■ TASK GOAL: Retype word for word the lines of the data below, from the first to the one bearing "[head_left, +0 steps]", with that one included.

Stored dataset items
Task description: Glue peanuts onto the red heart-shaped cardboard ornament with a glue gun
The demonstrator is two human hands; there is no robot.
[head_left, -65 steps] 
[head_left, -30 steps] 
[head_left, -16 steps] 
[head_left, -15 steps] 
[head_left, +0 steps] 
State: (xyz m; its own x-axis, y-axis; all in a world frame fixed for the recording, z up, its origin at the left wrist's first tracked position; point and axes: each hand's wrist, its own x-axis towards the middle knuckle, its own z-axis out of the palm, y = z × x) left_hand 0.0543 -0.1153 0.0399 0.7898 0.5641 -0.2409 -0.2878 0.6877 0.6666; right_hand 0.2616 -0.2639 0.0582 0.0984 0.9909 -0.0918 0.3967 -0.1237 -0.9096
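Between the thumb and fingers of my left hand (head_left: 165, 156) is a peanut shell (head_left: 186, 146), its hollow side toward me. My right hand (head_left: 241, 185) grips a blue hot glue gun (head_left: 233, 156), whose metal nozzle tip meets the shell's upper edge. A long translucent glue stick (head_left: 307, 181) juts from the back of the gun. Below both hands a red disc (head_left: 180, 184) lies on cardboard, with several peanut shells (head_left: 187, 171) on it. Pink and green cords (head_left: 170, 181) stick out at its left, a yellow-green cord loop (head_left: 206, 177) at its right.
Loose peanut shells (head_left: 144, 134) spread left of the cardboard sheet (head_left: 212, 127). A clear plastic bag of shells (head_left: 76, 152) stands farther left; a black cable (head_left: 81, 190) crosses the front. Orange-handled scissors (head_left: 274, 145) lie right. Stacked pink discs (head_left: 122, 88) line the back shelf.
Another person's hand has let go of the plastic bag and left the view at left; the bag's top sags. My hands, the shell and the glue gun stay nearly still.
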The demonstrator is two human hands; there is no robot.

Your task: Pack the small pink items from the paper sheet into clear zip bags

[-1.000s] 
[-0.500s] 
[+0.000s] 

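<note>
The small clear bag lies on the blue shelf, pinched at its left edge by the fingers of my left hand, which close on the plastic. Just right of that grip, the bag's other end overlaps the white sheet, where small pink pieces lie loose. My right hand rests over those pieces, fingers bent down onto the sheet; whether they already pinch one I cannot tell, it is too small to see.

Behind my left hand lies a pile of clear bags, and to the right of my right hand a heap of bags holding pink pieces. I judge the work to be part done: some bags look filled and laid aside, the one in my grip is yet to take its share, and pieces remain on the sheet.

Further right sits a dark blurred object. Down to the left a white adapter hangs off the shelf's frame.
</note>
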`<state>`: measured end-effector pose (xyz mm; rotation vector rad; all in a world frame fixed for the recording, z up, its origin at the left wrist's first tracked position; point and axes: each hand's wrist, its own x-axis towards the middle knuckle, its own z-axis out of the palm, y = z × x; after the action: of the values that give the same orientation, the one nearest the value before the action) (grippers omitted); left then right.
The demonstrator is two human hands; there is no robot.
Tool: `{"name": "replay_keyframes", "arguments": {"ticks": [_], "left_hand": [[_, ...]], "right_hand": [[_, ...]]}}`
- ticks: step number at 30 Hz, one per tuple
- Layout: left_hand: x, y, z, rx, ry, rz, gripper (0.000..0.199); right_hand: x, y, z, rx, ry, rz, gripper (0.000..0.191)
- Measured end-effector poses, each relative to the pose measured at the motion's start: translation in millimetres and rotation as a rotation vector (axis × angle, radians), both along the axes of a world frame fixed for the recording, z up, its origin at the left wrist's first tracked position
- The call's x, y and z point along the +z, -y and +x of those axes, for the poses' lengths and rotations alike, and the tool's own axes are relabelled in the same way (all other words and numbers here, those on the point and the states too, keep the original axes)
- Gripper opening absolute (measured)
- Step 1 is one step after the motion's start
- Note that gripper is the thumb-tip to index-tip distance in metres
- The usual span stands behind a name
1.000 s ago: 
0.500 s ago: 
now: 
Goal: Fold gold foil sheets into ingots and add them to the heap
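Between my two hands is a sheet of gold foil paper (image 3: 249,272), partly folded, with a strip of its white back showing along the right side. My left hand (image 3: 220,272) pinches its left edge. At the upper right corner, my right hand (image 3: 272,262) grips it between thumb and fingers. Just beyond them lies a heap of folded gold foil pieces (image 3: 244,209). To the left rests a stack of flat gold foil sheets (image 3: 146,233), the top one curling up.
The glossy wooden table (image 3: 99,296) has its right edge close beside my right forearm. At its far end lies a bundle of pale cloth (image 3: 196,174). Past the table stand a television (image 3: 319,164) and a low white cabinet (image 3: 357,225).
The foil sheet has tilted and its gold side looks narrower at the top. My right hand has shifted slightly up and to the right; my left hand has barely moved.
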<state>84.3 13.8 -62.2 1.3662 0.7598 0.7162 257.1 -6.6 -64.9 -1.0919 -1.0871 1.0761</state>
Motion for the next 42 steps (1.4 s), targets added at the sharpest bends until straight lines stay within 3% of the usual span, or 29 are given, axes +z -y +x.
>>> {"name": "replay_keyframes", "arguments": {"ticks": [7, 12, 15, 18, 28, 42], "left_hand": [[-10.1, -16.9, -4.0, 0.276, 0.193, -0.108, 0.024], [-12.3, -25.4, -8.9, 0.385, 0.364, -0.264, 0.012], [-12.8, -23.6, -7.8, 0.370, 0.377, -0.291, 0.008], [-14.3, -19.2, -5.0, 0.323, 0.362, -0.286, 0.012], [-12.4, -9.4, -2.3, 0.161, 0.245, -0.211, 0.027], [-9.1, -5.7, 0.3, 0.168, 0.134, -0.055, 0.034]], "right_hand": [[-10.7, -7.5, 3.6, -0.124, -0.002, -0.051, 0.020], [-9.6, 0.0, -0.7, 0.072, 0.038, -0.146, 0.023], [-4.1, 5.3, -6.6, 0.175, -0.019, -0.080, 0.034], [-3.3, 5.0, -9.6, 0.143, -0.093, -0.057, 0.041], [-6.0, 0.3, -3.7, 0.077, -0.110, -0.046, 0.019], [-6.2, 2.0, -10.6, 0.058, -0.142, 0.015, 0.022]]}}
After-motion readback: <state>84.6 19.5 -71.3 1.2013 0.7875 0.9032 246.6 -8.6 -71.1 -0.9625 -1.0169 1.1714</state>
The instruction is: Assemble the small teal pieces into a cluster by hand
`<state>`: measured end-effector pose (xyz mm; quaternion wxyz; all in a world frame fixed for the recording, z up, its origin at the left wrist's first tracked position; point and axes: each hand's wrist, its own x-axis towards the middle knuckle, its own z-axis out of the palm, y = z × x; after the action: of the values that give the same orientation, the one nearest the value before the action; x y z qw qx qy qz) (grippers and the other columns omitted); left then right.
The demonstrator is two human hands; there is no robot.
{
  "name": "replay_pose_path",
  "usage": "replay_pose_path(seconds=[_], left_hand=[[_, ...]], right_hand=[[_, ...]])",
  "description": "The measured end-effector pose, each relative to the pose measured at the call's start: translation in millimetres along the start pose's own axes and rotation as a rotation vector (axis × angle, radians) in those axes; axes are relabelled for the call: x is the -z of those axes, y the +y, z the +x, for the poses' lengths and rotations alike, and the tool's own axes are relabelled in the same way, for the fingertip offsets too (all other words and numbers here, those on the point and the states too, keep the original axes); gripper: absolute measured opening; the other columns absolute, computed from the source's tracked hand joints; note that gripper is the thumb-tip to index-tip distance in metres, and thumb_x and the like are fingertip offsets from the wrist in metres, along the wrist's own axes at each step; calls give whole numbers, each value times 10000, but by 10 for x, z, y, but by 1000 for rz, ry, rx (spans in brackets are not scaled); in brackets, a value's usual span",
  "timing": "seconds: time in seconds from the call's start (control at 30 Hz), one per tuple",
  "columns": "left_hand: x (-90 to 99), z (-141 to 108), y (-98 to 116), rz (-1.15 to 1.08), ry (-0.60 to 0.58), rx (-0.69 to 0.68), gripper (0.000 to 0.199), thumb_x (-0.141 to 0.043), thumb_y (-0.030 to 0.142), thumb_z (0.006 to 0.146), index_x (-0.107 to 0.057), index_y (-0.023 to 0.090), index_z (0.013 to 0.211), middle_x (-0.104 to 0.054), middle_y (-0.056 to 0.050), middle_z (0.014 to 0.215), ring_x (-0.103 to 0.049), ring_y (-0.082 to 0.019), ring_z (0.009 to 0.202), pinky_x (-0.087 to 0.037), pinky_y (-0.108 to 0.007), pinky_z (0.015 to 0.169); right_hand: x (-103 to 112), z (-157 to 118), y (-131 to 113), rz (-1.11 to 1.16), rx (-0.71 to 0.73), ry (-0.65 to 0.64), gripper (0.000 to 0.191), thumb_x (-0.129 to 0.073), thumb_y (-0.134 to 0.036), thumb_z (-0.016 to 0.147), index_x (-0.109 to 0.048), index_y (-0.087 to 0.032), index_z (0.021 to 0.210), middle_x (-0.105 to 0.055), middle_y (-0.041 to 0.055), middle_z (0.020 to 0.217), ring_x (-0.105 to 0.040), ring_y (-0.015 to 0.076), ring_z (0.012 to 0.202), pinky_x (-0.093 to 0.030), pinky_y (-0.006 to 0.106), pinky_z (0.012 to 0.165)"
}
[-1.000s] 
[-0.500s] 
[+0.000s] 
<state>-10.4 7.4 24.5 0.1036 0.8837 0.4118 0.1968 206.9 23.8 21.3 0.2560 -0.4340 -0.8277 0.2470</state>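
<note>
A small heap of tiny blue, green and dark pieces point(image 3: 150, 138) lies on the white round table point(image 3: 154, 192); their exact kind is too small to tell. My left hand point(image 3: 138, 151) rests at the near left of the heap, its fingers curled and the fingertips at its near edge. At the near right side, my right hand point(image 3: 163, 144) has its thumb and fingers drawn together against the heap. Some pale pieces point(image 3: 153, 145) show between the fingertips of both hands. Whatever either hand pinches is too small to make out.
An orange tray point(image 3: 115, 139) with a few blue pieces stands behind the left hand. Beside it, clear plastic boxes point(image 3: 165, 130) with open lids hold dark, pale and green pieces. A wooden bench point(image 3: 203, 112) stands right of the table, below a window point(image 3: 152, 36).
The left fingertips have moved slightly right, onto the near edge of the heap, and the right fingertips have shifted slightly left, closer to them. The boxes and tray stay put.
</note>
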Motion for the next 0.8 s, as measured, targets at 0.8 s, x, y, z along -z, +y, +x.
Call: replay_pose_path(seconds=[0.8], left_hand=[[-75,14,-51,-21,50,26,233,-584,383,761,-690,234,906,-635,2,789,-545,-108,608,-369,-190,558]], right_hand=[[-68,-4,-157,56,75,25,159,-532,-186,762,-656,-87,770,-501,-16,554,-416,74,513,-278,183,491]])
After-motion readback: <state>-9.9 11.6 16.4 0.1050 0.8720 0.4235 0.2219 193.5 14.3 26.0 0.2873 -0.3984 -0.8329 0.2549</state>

■ SOLUTION TO THE PROBLEM:
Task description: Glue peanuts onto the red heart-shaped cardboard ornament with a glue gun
The demonstrator is two human hands; there is no robot.
[head_left, -65 steps] 
[head_left, -30 steps] 
[head_left, -16 steps] 
[head_left, -15 steps] 
[head_left, +0 steps] 

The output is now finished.